The show is also the first major exhibition to draw on the Ransom Center’s Edward Ruscha Papers and Art Collection, which was acquired in 2013, and includes books, paintings, and photos, as well as more than 150 pieces of unpublished materials (think notebooks, sketches, and journals).

“This will be the first time our exhibition audiences will have the opportunity to view much of this material, which was essentially filed away in Ruscha’s studio before it came to the Ransom Center,” explains Jessica S. McDonald, the Nancy Inman and Marlene Nathan Meyerson curator of photography, and the exhibit’s curator. “The Ransom Center is one of just a few institutions that has acquired materials related to the stages of production leading up to his finished works.”
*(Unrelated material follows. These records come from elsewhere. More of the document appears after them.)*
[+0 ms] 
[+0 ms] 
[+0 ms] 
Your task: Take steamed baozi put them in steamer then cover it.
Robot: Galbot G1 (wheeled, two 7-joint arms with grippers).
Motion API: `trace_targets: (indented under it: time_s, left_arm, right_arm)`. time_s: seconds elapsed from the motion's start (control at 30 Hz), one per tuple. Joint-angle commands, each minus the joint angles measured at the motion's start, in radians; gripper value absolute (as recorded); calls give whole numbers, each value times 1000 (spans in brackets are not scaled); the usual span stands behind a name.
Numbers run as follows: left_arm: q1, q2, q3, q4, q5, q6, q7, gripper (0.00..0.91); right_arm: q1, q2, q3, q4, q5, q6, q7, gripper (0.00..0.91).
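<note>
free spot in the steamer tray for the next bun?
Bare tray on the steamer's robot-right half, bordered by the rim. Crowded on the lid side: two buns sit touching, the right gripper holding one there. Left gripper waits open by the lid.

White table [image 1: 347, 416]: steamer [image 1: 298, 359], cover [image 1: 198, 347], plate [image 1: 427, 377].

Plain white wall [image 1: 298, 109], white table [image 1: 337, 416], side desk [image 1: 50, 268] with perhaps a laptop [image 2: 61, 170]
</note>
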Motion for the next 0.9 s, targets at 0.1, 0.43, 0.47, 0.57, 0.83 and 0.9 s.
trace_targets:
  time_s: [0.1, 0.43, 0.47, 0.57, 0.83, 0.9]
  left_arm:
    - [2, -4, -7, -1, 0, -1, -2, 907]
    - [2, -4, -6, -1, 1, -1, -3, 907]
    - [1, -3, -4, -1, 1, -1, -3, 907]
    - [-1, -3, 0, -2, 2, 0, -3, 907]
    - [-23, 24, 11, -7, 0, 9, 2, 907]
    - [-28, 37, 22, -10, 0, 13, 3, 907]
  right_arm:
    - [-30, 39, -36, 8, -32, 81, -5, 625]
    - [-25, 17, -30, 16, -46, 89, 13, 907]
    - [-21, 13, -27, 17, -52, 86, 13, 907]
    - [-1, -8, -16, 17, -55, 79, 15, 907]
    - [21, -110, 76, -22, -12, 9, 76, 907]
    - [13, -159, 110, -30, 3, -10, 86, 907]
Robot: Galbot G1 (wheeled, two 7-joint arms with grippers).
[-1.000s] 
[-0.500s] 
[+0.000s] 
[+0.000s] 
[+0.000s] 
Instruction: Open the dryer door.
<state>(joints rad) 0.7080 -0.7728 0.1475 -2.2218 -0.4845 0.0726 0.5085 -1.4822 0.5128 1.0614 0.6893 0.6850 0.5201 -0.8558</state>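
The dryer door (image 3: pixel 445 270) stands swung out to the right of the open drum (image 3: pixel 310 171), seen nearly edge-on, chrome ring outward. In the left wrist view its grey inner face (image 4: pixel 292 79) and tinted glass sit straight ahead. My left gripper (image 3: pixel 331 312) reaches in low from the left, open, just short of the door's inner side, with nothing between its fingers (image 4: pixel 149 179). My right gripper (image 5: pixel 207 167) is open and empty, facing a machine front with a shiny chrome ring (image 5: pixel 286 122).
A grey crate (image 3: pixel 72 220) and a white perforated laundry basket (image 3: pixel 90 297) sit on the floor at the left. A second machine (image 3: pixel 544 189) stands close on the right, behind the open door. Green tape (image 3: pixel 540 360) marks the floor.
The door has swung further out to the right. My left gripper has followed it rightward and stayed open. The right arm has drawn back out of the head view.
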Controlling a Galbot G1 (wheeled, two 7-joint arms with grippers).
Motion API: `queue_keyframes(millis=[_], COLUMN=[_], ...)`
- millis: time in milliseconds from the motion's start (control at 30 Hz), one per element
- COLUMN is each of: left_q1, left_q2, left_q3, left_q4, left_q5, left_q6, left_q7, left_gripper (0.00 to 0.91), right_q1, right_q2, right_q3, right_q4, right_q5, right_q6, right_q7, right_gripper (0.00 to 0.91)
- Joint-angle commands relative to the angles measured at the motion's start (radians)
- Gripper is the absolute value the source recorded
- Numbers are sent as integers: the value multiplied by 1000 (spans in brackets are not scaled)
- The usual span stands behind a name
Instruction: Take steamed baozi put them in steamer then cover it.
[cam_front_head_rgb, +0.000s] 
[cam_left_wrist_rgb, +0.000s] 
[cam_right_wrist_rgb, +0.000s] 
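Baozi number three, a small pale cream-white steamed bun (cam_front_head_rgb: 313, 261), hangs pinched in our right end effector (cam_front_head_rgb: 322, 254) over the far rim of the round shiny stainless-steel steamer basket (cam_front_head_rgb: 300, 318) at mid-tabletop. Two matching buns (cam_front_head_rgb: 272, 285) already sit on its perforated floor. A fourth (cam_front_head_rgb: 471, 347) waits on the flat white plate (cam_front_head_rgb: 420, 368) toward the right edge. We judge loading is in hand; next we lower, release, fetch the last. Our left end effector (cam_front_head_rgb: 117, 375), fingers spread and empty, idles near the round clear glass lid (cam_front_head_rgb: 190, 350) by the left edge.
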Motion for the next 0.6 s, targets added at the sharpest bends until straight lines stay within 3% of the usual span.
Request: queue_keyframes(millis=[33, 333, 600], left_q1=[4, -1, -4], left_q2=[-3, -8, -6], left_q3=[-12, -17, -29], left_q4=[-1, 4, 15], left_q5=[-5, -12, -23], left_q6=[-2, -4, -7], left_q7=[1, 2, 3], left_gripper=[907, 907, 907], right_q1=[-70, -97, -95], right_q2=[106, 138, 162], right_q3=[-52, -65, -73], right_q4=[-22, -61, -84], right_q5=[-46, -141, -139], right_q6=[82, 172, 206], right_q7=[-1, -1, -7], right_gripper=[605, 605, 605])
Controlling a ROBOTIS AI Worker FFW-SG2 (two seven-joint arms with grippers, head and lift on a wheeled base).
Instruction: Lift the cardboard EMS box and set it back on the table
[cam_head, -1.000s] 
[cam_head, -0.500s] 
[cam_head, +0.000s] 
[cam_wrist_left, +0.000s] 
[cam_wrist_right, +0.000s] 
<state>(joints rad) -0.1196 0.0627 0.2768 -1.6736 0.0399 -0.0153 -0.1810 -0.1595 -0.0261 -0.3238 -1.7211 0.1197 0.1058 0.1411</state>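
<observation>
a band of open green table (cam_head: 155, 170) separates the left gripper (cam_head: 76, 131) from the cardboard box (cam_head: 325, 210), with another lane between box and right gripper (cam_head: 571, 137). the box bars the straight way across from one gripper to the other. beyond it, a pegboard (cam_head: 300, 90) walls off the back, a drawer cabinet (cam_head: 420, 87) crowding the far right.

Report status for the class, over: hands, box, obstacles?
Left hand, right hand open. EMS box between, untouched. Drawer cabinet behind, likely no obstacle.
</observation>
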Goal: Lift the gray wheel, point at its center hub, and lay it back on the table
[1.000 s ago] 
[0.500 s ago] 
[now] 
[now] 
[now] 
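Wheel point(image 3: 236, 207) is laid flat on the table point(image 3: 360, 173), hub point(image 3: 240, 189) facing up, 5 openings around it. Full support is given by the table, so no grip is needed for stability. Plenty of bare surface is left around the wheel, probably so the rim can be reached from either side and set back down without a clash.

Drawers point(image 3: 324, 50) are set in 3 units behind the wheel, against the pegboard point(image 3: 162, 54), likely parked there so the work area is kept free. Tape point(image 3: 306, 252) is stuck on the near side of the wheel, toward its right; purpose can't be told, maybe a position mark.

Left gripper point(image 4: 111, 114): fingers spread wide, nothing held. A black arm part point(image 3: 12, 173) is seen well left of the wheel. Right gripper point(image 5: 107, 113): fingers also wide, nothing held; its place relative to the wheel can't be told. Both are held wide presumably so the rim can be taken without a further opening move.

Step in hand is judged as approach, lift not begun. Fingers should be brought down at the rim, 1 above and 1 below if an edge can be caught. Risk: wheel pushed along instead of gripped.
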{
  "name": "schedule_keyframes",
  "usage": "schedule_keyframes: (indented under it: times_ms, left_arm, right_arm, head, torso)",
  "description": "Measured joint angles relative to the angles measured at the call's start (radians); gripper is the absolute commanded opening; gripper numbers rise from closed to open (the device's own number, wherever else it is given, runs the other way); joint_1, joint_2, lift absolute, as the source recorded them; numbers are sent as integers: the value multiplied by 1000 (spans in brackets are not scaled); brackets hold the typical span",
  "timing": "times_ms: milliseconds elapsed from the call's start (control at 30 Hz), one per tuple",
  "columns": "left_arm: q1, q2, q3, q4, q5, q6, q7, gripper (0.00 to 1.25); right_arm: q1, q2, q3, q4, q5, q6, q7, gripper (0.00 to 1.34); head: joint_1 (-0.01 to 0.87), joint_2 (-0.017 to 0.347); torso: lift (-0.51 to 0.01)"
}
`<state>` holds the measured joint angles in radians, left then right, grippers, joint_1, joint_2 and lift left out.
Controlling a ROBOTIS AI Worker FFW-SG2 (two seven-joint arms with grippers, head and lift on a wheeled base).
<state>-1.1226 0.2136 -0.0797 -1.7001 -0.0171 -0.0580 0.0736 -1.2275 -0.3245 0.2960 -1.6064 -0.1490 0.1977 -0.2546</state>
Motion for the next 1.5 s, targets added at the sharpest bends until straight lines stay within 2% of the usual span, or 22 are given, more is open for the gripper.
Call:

With an editor’s eye, McDonald has stripped away the chaos, presenting the materials in a way that takes the viewer step by step through the creation of some of Ruscha’s most iconic pieces.

Among the key themes in Ruscha’s work is the iconography of the Western U.S. and that myth of the open road that’s so deeply ingrained in the American psyche. Gas stations, classic Hollywood imagery, and post-World War II commercial signage appear often in Ruscha’s art, as do phrases like “Honey, I Twisted Through Traffic to Get Here” that harken back to Ruscha’s love of literature and words.

Ruscha, now 80, was born in Nebraska and grew up in Oklahoma. And though he decamped for Los Angeles more than 50 years ago, where he still lives and works today, when it came time to chose a steward for his archive, he selected the Ransom Center in part because of its prestige.

“It’s an honor and a privilege to join the Harry Ransom Center with volumes of my history that were previously in out-of-order disarray and confusion,” Ruscha says. “The organized collection brings a solid clarity to the material.”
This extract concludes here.